NA QUESTÃO 833 de O L.E, Kardec pergunta:
“Haverá no homem alguma coisa que escape a todo o
constrangimento e pela qual goze ele de absoluta liberdade?”
“No
pensamento goza o homem de ilimitada liberdade, pois que não há como pôr-lhe
obstáculos. Pode-se-lhe deter o voo, porém não aniquilá-lo”.

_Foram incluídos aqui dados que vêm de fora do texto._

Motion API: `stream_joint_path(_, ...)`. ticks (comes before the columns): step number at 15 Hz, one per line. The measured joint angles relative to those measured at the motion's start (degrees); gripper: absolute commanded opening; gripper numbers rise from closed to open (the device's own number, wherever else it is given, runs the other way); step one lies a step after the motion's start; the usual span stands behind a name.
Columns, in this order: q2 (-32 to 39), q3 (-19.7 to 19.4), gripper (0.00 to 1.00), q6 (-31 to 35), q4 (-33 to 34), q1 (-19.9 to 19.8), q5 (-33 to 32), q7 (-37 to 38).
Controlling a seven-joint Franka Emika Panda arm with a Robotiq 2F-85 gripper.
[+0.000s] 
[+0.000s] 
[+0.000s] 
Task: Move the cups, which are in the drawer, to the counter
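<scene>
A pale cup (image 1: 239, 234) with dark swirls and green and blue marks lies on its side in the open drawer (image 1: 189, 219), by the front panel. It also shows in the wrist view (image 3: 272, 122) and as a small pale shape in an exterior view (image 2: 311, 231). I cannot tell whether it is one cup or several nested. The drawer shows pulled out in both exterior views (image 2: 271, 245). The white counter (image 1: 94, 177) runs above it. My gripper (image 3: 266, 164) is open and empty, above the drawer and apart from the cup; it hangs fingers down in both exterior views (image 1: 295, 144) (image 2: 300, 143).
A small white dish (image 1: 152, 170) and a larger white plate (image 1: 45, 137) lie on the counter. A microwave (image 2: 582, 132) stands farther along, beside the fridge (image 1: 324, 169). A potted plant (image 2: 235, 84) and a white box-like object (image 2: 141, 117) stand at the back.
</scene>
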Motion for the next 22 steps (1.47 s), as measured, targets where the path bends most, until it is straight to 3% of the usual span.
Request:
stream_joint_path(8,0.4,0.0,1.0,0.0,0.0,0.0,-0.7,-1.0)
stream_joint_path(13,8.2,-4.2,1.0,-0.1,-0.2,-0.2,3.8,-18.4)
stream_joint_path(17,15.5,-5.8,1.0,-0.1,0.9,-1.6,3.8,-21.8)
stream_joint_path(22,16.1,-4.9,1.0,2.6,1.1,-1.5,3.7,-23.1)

A disciplina do pensamento e a reforma do caráter.
O pensamento,
dizíamos, é criador. Não atua somente em roda de nós, influenciando nossos
semelhantes para o bem ou para o mal; atua principalmente em nós; gera nossas
palavras, nossas ações e, com ele, construímos, dia a dia, o edifício grandioso
ou miserável de nossa vida presente e futura. Modelamos nossa alma e seu invólucro com os nossos pensamentos;
estes produzem formas, imagens que se imprimem na matéria sutil, de que o corpo
fluídico é composto. Assim, pouco a pouco, nosso ser povoa-se de formas
frívolas ou austeras, graciosas ou terríveis, grosseiras ou sublimes; a alma se
enobrece, embeleza ou cria uma atmosfera de fealdade. Segundo o ideal a que
visa, a chama interior aviva-se ou obscurece-se. Não há assunto mais importante
que o estudo do pensamento, seus poderes e ação. Ë a causa inicial de nossa
elevação ou de nosso rebaixamento; prepara todas as descobertas da Ciência,
todas as maravilhas da Arte, mas também todas as misérias e todas as vergonhas
da Humanidade. Segundo o impulso
dado, funda ou destrói as instituições como os impérios, os caracteres como as
consciências, O homem só é grande, só tem valor pelo seu pensamento; por ele
suas obras irradiam e se perpetuam através dos séculos.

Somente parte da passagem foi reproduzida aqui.